MoMu celebrates four decades since the Antwerp Six stormed London’s catwalks, reshaping the language of European fashion. The upcoming exhibition invites us to revisit their shared rebellion and singular voices, tracing how a small group of graduates turned Antwerp into a global creative epicentre.

The Antwerp Six, 1986
From MoMu – Fashion Museum Antwerp, the exhibition The Antwerp Six opens on March 28, 2026, and runs until January 17, 2027. Curated by Geert Bruloot together with Kaat Debo and Romy Cockx, the show looks beyond myth to examine how six distinct visions converged into a cultural shift. When six young designers from the Royal Academy of Fine Arts Antwerp drove a van filled with their collections to London in 1986, they were unknown. Within days, they were a phenomenon.

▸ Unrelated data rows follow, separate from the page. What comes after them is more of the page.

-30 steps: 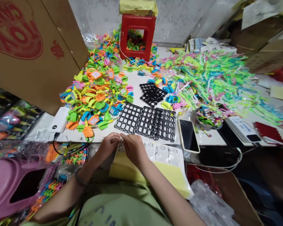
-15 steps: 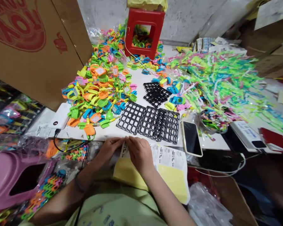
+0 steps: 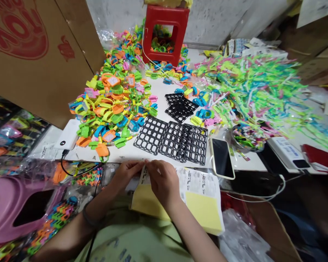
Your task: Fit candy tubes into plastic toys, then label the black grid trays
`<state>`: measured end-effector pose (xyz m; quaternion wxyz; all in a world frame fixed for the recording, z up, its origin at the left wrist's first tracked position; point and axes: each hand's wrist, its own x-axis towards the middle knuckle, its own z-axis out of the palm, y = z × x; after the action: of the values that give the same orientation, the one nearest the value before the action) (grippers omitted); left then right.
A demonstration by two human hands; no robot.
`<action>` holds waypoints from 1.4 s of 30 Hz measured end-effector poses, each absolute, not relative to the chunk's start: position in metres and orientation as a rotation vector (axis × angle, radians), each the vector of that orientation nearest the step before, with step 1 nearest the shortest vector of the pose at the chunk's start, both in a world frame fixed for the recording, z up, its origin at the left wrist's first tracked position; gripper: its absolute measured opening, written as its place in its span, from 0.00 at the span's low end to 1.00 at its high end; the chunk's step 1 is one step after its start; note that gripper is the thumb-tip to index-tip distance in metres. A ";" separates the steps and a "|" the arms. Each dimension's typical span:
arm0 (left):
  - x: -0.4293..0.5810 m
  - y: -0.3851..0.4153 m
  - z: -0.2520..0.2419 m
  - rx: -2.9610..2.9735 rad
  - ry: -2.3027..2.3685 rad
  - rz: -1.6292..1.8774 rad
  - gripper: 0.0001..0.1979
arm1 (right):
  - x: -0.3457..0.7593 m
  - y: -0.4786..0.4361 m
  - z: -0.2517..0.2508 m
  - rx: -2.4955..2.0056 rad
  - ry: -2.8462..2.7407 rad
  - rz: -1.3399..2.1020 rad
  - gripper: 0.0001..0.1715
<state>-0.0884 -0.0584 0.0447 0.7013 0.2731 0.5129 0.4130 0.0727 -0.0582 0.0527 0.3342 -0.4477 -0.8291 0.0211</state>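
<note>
A sheet of printed white labels (image 3: 202, 185), its lower part bare yellow backing, lies across my lap against the table's front edge. My left hand (image 3: 129, 175) is closed in a pinch at the sheet's upper left corner. Over the sheet, my right hand (image 3: 165, 182) is closed too, its fingertips meeting those of the left at that same corner. The fingertips hide the exact spot they grip. Just beyond the hands, black plastic grid trays (image 3: 150, 135) lie flat on the white table (image 3: 120, 154), some overlapping.
Colourful toy watches (image 3: 114, 105) are heaped at the left, beside a cardboard box (image 3: 43, 54). A red stool (image 3: 166, 34) stands behind. Bright plastic strips (image 3: 259, 83) pile up at the right. A phone (image 3: 222, 158), a bowl (image 3: 247, 140) and a white power bank (image 3: 67, 134) sit near the edge.
The right hand has turned slightly and its fingers have bent a little more. The sheet's right side has shifted slightly rightward. The view has tilted a bit.
</note>
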 end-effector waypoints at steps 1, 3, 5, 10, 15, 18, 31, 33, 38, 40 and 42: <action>-0.088 -0.059 0.046 0.601 1.144 0.925 0.16 | 0.073 -0.058 0.054 -1.159 -2.165 0.052 0.12; -0.087 -0.059 0.048 0.588 1.147 0.937 0.15 | 0.074 -0.058 0.055 -1.141 -2.181 0.059 0.12; -0.087 -0.060 0.049 0.583 1.152 0.949 0.15 | 0.076 -0.058 0.055 -1.131 -2.212 0.076 0.12; -0.086 -0.063 0.049 0.603 1.169 0.946 0.14 | 0.080 -0.060 0.055 -1.100 -2.253 0.092 0.15; -0.087 -0.063 0.051 0.622 1.198 0.937 0.12 | 0.084 -0.062 0.054 -1.049 -2.245 0.068 0.16; -0.087 -0.063 0.053 0.589 1.210 0.944 0.11 | 0.086 -0.061 0.057 -1.026 -2.248 0.056 0.14; -0.087 -0.061 0.054 1.182 1.469 0.929 0.20 | 0.085 -0.072 0.066 -1.078 -2.180 0.385 0.09; -0.091 -0.056 0.048 1.281 1.549 0.933 0.19 | 0.096 -0.081 0.073 -1.057 -2.143 0.584 0.07; -0.111 -0.046 0.031 1.531 1.811 0.817 0.17 | 0.155 -0.102 0.105 -1.133 -1.889 0.804 0.02; -0.121 -0.043 0.028 1.632 1.823 0.683 0.17 | 0.175 -0.098 0.115 -1.240 -1.689 0.825 0.04; -0.128 -0.037 0.028 1.753 1.815 0.601 0.16 | 0.185 -0.081 0.117 -1.348 -1.539 0.878 0.07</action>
<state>-0.1281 -0.0366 0.0279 0.2704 0.6505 0.6738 0.2230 0.1847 -0.0813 0.1174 0.4418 -0.5432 -0.6201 0.3540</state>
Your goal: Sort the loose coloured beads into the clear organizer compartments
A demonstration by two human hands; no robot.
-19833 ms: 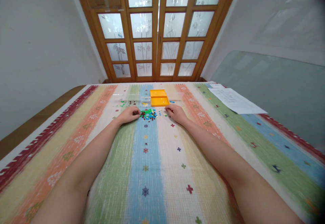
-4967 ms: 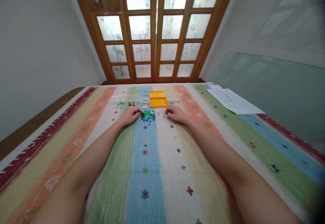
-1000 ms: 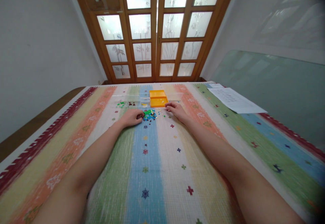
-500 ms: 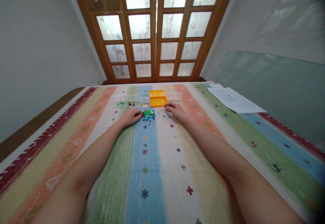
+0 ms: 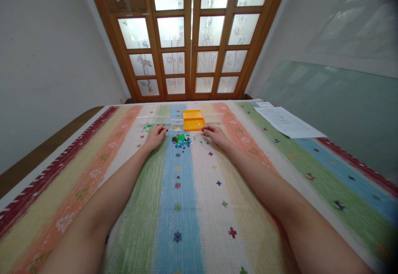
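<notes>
My left hand is over the clear tray's near edge, left of the pile. Its fingers are pinched, with a small dark brown piece showing at the tips. The hand mostly hides the brown pieces in the tray. To its right, a pile of small green, blue, brown and yellow pieces lies on the tablecloth. My right hand rests by the near right corner of an open yellow box. Thumb and forefinger are close together; whatever they may hold is too small to make out.
Green pieces and yellow pieces lie in separate places in the clear tray. A few loose bits are scattered between pile and right hand. Printed paper sheets lie at the right on the striped tablecloth.
My left hand has moved left and slightly away from me, from the pile's left edge to the brown pieces in the tray. My right hand has stayed beside the yellow box.
</notes>
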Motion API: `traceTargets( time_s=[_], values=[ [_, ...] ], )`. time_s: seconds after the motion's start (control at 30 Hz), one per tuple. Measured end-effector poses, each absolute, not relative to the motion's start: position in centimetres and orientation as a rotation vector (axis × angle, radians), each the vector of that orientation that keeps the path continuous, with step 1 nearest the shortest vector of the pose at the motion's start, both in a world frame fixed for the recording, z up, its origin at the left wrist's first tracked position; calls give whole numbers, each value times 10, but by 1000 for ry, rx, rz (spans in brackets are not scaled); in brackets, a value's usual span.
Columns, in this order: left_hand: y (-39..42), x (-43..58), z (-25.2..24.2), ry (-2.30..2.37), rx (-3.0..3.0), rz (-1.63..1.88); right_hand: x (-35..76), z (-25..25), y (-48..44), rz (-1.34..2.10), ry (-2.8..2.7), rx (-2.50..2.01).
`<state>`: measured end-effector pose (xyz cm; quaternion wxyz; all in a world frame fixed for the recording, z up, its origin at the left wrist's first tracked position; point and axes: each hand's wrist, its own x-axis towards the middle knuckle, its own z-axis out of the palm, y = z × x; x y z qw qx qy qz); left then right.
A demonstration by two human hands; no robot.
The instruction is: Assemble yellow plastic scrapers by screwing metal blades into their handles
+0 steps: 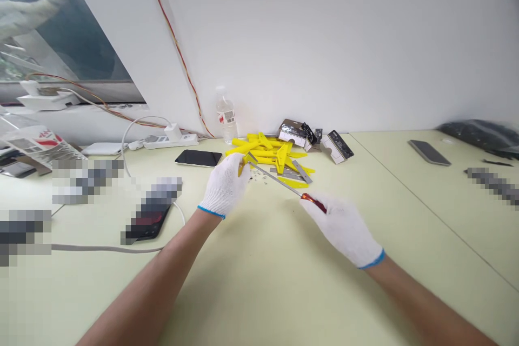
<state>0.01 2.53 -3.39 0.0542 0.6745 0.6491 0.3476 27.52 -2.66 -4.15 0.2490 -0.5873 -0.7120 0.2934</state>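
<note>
My left hand [226,185], in a white knit glove with a blue cuff, is closed around a yellow plastic piece [248,158], mostly hidden by the fingers. My right hand [344,227], gloved the same way, grips a screwdriver [314,203] by its red handle. Its long metal shaft points left, and the tip is close to the yellow piece; whether they touch I cannot tell. Just beyond lies a pile of yellow plastic parts [263,154], with flat grey metal blades [302,171] at its right side. Small screws [259,175] are scattered on the table beside my left fingertips.
Behind the pile stand a water bottle [227,119] and small black-and-white boxes [292,132], [337,147] by the wall. Phones [198,158], [152,221] lie at left, another phone [428,152] at right. A power strip [170,140] and white cables run along the left.
</note>
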Motion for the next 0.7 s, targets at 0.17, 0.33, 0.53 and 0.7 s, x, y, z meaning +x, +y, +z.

Dries Van Noten, Ann Demeulemeester, Walter Van Beirendonck, Dirk Bikkembergs, Dirk Van Saene and Marina Yee, later known as the Antwerp Six, redirected fashion’s centre of gravity through experimentation, lyricism and an unmistakable attitude. Their debut at the British Designer Show challenged the dominance of Paris and Milan, and reframed what a designer collective could mean without sacrificing individuality. The exhibition presents early student work alongside landmark runway pieces, showing the leap from raw beginnings to global influence, and how each designer’s language thrives in conversation with the others.
The narrative follows the group’s formative years in Antwerp, their breakthrough in London and the ripple effects that shaped Belgian fashion’s identity of independence. Archival garments, sketches, imagery and documentation trace how a spirit of self-determination matured into a durable legacy that remains sharply relevant today.